WHAT YOU HAVE TO DO: Restate every line below word for word, but drop each picture.

DATA SECTION:
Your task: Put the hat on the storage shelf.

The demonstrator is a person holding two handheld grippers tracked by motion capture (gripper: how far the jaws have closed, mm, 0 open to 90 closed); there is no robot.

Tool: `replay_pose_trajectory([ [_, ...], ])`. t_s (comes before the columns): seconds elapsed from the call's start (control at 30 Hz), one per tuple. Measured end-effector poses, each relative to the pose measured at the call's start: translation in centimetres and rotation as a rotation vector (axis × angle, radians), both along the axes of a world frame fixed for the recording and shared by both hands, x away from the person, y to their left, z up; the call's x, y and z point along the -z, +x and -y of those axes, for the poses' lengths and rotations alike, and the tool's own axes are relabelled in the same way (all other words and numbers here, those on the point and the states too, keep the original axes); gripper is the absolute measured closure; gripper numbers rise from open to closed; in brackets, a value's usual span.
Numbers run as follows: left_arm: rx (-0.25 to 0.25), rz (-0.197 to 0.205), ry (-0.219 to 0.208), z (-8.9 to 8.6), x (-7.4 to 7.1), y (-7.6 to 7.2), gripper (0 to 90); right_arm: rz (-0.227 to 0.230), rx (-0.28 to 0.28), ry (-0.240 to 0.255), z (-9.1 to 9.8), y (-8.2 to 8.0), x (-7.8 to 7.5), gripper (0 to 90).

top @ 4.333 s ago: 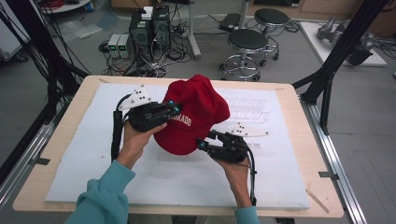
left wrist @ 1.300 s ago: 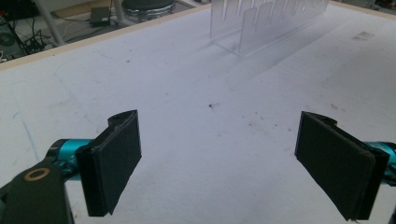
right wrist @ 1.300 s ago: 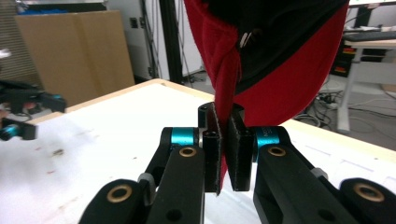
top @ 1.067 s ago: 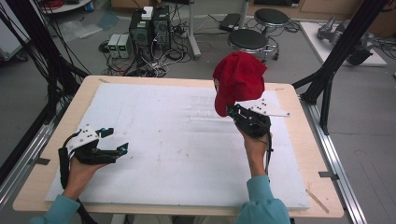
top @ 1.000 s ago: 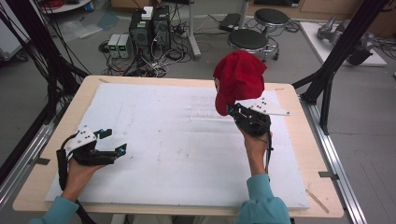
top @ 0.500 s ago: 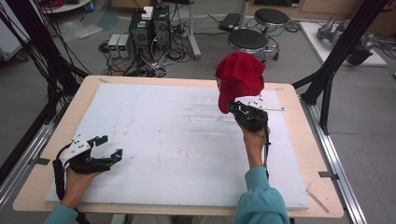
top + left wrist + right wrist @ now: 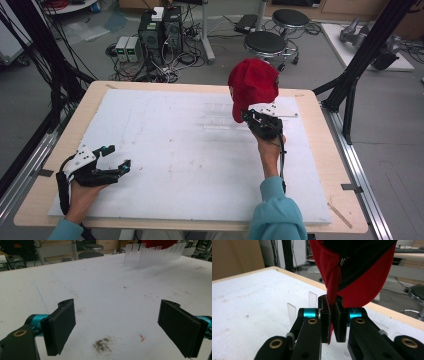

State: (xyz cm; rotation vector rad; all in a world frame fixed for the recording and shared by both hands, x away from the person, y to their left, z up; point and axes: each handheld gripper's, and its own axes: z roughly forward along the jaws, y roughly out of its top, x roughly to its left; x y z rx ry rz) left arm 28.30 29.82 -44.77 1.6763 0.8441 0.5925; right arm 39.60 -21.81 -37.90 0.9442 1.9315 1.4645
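A red cap hangs in the air above the far right of the white mat, with my right gripper shut on its edge. In the right gripper view the cap's red fabric is pinched between the two black pads, with the dark lining showing above. My left gripper rests low at the near left of the mat, open and holding nothing. Its pads stand wide apart over bare mat.
A clear plastic rack of upright slats stands on the far part of the mat, below and left of the cap. Stools and computer boxes sit on the floor beyond the table. A black frame post rises at the right.
Both grippers held the cap at the mat's middle at first. The left has let go and drawn back to the near left corner, open. The right has lifted the cap to the far right.
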Motion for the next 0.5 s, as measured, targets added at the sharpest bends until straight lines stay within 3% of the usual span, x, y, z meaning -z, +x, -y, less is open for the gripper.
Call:
replay_pose_trajectory([
  [0.2,-0.001,0.005,-0.007,-0.03,0.02,-0.04,15.1,-0.046,0.006,-0.026,-0.56,0.42,0.63,86.2],
  [0.5,-0.007,0.003,-0.020,-0.18,0.03,-0.04,15.1,-0.089,0.026,-0.022,-0.53,0.48,0.96,85.9],
])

WRITTEN REPLY:
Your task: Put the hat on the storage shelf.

The demonstrator is a person holding two handheld grippers tracked by motion capture (gripper: how far the jaws have closed, mm, 0 open to 90 closed); there is no robot.

Tool: `replay_pose_trajectory([ [_, ...], ])`. t_s (comes before the columns): seconds elapsed from the call's start (control at 30 Hz), one per tuple. Measured end-effector poses, each relative to the pose measured at the call's start: translation in centimetres and rotation as a rotation vector (axis × angle, radians), both along the axes of a world frame fixed for the recording and shared by both hands, x away from the person, y to their left, z up; the call's x, y and z point along the -z, +x and -y of those axes, for the poses' lengths and rotations alike, and the tool's own axes are relabelled in the same way (all other words and numbers here, those on the point and the states too, keep the original axes); gripper is the absolute measured closure; gripper numbers rise from open to closed; in brackets, a value's usual span.
Numbers run as follows: left_arm: rx (-0.25 to 0.25), rz (-0.197 to 0.205), ry (-0.219 to 0.208), z (-8.9 to 8.6), x (-7.4 to 7.1), y (-7.6 to 7.2), gripper (0 to 90); right_arm: rz (-0.227 to 0.230), rx (-0.28 to 0.28), ry (-0.240 to 0.255), z (-9.1 to 9.8), y (-8.2 to 8.0), x (-7.8 to 7.5), gripper (0 to 90).

top @ 4.333 s ago: 
left wrist @ 1.300 s ago: 
right wrist @ 1.300 s ago: 
top @ 1.067 s ago: 
top @ 1.000 s ago: 
top @ 0.500 s ago: 
top + left wrist + right wrist @ now: 

State: (xyz cm; rotation vector rad; all in a world frame fixed for the recording and shared by both hands, x away from the person, y to their left, z up; point and axes: each handheld gripper's, and its own axes: z roughly forward along the jaws, y roughly out of its top, x roughly to its left; x y z rx ry rz) left arm 28.30 29.82 -44.77 1.6763 0.8441 0.5925; right arm 39.60 -21.81 -37.90 0.9442 1.9315 1.4645
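A red cap hangs in the air above the far right of the white mat, with my right gripper shut on its edge. In the right gripper view the cap's red fabric is pinched between the two black pads, with the dark lining showing above. My left gripper rests low at the near left of the mat, open and holding nothing. Its pads stand wide apart over bare mat.
A clear plastic rack of upright slats stands on the far part of the mat, below and left of the cap. Stools and computer boxes sit on the floor beyond the table. A black frame post rises at the right.
Both grippers held the cap at the mat's middle at first. The left has let go and drawn back to the near left corner, open. The right has lifted the cap to the far right.
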Motion for the next 0.5 s, as measured, targets added at the sharpest bends until straight lines stay within 3% of the usual span, x, y, z meaning -z, +x, -y, less is open for the gripper.
Call:
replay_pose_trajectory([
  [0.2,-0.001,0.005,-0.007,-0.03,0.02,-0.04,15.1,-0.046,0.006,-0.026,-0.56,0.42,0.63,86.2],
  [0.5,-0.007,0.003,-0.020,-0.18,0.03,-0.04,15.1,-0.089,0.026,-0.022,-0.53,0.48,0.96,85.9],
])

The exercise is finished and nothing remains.